Le poisson-zèbre est devenu un modèle animal important pour étudier les maladies humaines, en particulier le cancer. Outre les technologies robustes d’édition transgénique et du génome appliquées à la modélisation du poisson-zèbre, la facilité d’entretien, la productivité à haut rendement et la puissante imagerie vivante font du poisson-zèbre un système modèle précieux pour étudier les métastases et les bases cellulaires et moléculaires sous-jacentes à ce processus in vivo. Le premier modèle de métastases du neuroblastome du poisson-zèbre (NB) a été développé en surexprimant deux oncogènes, MYCN et LMO1, sous contrôle du promoteur dopamine-bêta-hydroxylase (dβh). MyCN et LMO1 co-surexprimés ont conduit à la réduction de la latence et à l’augmentation de la pénétrance de la neuroblastomagenèse, ainsi qu’à une métastase à distance accélérée des cellules tumorales. Ce nouveau modèle réitère de manière fiable de nombreuses caractéristiques clés du NB métastatique humain, y compris l’implication d’altérations génétiques cliniquement pertinentes et associées aux métastases; développement naturel et spontané de métastases in vivo; et les sites conservés de métastases. Par conséquent, le modèle du poisson-zèbre possède des avantages uniques pour disséquer le processus complexe de métastases tumorales in vivo.
Le poisson-zèbre a été largement utilisé et appliqué à plusieurs domaines de recherche, en particulier dans le cancer. Ce modèle offre de nombreux avantages, tels que sa reproduction robuste, son entretien rentable et sa visualisation polyvalente de la croissance tumorale et des métastases, qui font du poisson-zèbre un outil puissant pour étudier et étudier les bases cellulaires et moléculaires de la tumorigenèse et des métastases. De nouvelles techniques de cartographie du génome à grande échelle, de transgénèse, de surexpression ou d’assommation des gènes, de transplantation cellulaire et de criblages chimiques ont considérablement augmenté la puissance du modèle du poisson-zèbre1. Au cours des dernières années, de nombreuses lignées de poissons-zèbres ont été développées pour étudier la tumorigenèse et les métastases d’une variété de cancers humains, y compris, mais sans s’y limiter, la leucémie, le mélanome, le rhabdomyosarcome et le carcinome hépatocellulaire2,3,4,5. De plus, le premier modèle de poisson-zèbre de neuroblastome (NB) a été généré en surexprimant MYCN, un oncogène, dans le système nerveux sympathique périphérique (PSNS) sous le contrôle du promoteur de la dopamine-bêta-hydroxylase (dβh).
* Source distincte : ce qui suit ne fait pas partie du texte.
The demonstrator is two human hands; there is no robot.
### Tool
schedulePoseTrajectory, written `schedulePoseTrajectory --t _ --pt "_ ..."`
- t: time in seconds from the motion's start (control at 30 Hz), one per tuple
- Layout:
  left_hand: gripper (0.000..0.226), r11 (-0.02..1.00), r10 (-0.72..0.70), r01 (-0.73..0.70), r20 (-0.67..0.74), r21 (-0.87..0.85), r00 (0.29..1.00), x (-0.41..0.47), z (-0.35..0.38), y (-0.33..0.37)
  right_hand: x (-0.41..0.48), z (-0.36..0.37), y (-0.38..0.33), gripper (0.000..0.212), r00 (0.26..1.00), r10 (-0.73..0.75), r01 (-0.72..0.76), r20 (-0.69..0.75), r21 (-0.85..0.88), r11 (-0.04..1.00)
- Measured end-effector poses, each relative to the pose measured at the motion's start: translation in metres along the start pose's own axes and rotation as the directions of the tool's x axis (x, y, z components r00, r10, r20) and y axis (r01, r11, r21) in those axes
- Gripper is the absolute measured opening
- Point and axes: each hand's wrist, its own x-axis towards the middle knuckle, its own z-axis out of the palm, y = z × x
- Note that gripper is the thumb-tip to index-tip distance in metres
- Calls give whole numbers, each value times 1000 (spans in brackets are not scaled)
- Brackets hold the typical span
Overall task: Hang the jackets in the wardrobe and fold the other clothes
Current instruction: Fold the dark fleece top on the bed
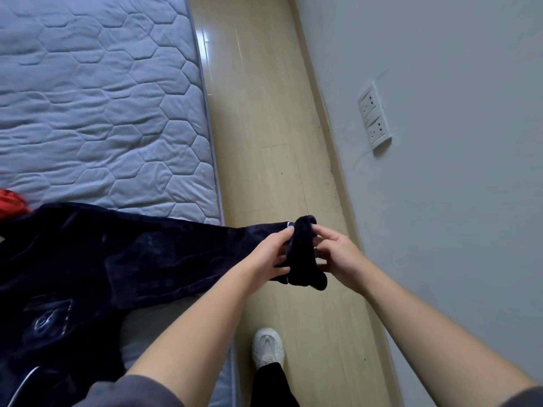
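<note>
A white shoe (pixel 268 349) stands on the pale wood floor (pixel 264 127). Above it the left hand (pixel 271 254) and right hand (pixel 338 257) both grip a sleeve end of the dark garment (pixel 88 259) – the rest lies on the quilted mattress (pixel 88 98) beside a red cloth (pixel 10 201). Beyond is a grey wall (pixel 440 69) with a double socket (pixel 374 118).

Your grey top shows as a left sleeve (pixel 132 389) at seven o'clock and a right sleeve (pixel 526 396) at five, both stopping above bare forearms. At six o'clock you wear a white sneaker (pixel 268 348) below a black trouser leg (pixel 273 386).
</note>
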Motion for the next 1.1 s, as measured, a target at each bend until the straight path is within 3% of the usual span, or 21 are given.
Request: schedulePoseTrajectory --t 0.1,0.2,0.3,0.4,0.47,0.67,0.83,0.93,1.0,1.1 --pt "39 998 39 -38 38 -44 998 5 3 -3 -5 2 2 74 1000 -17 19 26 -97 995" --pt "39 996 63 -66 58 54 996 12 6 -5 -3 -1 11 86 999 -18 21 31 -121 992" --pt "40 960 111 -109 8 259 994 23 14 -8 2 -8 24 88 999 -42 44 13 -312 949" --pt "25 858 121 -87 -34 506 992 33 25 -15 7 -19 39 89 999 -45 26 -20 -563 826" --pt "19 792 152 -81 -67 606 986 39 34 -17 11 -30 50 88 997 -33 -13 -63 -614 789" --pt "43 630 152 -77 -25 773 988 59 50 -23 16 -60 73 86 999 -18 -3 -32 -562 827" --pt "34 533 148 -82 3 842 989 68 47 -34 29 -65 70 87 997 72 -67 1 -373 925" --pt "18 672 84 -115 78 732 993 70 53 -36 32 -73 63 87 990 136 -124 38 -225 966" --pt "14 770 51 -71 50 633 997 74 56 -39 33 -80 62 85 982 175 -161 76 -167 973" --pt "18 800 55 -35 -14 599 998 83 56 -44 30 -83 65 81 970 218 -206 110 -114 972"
Avec ce modèle, il a été démontré que l’ALK activé peut créer une synergie avec MYCN pour accélérer l’apparition de la tumeur et augmenter la pénétrance tumorale in vivo6.
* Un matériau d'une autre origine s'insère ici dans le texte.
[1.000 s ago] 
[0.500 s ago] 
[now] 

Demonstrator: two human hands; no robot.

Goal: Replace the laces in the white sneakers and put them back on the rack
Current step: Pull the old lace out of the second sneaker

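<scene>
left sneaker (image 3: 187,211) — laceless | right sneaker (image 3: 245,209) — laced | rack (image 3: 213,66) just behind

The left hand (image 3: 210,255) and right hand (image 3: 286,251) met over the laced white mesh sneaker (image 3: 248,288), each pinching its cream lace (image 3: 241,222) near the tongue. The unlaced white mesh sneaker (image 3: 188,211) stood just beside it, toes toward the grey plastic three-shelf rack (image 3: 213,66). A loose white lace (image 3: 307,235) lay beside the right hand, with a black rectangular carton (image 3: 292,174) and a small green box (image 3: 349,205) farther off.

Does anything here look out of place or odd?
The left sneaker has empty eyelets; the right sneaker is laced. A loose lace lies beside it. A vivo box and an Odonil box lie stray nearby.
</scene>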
NB est dérivé de la lignée sympatho-surrénale des cellules de la crête neurale et est un cancer hautement métastatique chez les enfants7. Il est responsable de 10 % des décès liés au cancer pédiatrique8. Largement métastasé au moment du diagnostic, nb peut être cliniquement présenté comme des tumeurs provenant principalement le long de la chaîne des ganglions sympathiques et de la médullosurrénale de PSNS9,10. L’amplification du MYCN est généralement associée à de mauvais résultats chez les patients atteints de NB11,12. De plus, l’OVM1 a été identifié comme un gène critique de susceptibilité au NB dans les cas à haut risque13,14. Des études ont montré que la coexpression transgénique de MYCN et de LMO1 dans le PSNS du modèle du poisson-zèbre favorise non seulement l’apparition précoce du NB, mais induit également des métastases généralisées dans les tissus et les organes qui sont similaires aux sites couramment observés chez les patients atteints de NB13 à haut risque. Très récemment, un autre phénotype métastatique de NB a également été observé dans un nouveau modèle de POISSON-zèbre de NB, dans lequel MYCN et Lin28B, codant pour une protéine de liaison à l’ARN, sont surexprimés sous le contrôle du promoteur dβh16.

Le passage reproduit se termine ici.